Choices
life is so interesting... if u notice, we r a paradox... we can complain abt XYZ till e cows come home then when ZYX (e reverse) happens, we can still complain n b unhapi... dun understand? ok please continue readin... =P
so i was at a crossroads a month ago... but it peaked 2 weeks ago (wow onli 2 weeks but it seemed sooo long... time reali drags when u feel miserable man hahaha) n i was at a total loss regardin my future... it seemed dark n bleak n i didnt noe wat i was doin, wat i was expectin, wat would happen...
but i muz admit i didnt fast n pray n seek God daily abt it... too caught up in my sorrow (irritating humans alwayz wallow n self pity n never go to e source hahaha) dat i onli said a few short prayers this dae n dat dae n seeked God here n there... but God is alwayz so good... so faithful... n in Him we trust n noe dat He has it all worked out fer us if onli we juz give our lives to Him n walk in His ways...
yes i almost left but God told me to wait. so i waited painstakingly... though things r not settled... not even 20% confirmed but at least things r lookin up... i finally feel abit happier, there IS a hope n a future dat God has in store for us... dat is wat faith is abt... believin in God even when e results r yet unseen cos He is a faithful Father!!!
lesson learnt: in times of trouble n downtime, alwayz confess dat our God is a sovereign God cos most definitely He will lift us up in due time...

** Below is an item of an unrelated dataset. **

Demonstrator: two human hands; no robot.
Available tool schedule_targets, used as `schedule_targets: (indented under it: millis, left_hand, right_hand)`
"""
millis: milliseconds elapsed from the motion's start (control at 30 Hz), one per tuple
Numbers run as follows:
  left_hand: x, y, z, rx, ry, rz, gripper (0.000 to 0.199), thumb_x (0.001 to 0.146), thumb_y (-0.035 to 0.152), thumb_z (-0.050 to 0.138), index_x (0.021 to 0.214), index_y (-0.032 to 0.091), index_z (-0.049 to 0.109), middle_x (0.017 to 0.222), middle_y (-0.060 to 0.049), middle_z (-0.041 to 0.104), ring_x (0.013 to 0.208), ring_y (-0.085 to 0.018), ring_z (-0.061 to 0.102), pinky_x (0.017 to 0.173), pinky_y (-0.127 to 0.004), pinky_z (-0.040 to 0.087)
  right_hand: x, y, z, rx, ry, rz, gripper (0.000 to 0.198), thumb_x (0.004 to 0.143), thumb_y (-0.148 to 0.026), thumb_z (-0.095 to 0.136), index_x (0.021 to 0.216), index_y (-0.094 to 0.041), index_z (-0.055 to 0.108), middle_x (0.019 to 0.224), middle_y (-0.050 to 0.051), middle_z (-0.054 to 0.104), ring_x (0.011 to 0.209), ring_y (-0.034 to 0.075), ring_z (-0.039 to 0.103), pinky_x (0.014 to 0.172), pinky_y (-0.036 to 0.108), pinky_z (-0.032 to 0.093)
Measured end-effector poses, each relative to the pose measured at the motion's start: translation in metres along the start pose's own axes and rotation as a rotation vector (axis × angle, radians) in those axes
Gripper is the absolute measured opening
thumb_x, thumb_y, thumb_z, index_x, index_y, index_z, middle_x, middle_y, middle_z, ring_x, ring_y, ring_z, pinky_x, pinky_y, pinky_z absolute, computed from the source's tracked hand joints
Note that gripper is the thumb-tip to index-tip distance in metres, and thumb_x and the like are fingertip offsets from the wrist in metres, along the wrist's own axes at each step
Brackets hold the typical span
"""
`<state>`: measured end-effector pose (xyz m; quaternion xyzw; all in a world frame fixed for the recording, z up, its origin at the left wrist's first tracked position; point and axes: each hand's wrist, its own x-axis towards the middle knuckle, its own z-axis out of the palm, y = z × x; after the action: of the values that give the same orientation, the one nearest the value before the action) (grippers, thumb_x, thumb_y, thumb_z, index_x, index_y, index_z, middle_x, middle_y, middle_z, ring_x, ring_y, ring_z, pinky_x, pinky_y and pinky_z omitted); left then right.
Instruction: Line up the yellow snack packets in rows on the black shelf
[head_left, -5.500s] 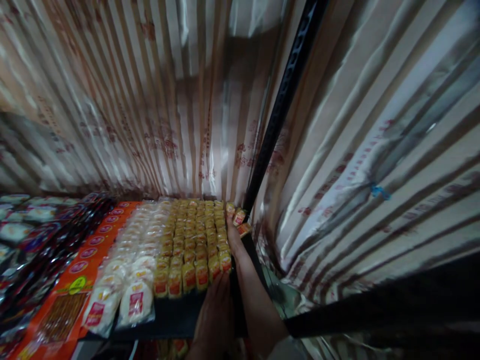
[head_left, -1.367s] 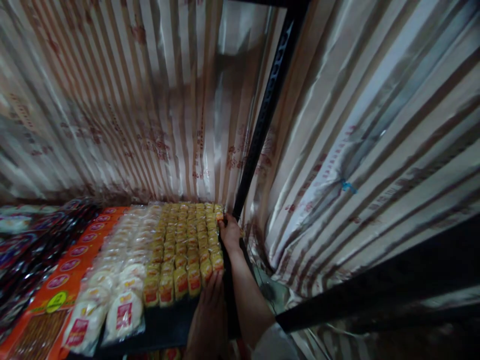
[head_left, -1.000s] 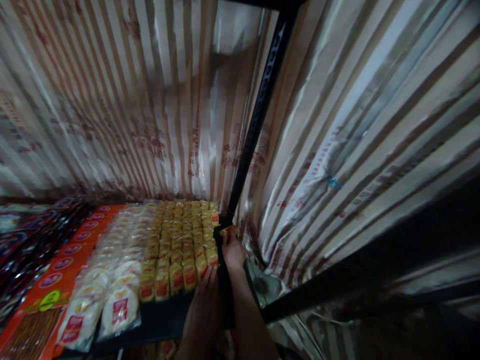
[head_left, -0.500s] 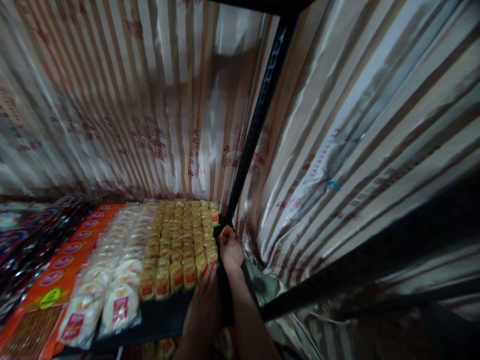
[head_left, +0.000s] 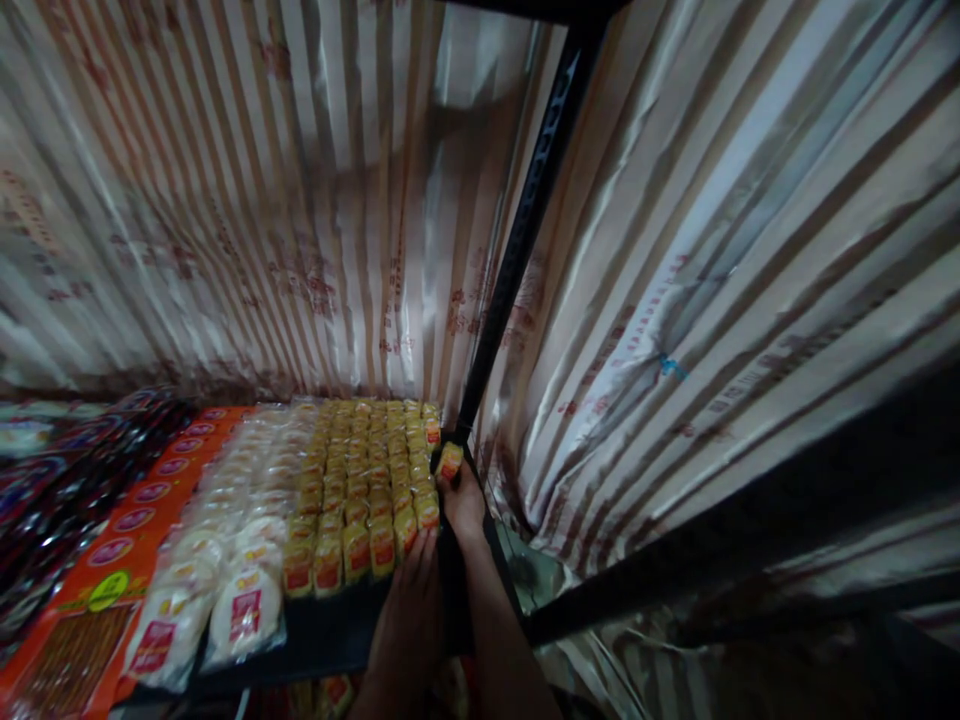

so therefore everyone, i continue to wait. things r lookin up. they alwayz r lookin up even when im lookin down... lets learn to alwayz look up Heaven-ward... ^_^
(realised never explain my introduction... so when things get beta n i m faced wif a few options, i can aso feel sian dat i duno wat to do n wat to choose hahaha... but no i shall not complain cos is there anyone who complains abt e blessings in their lives??!!!)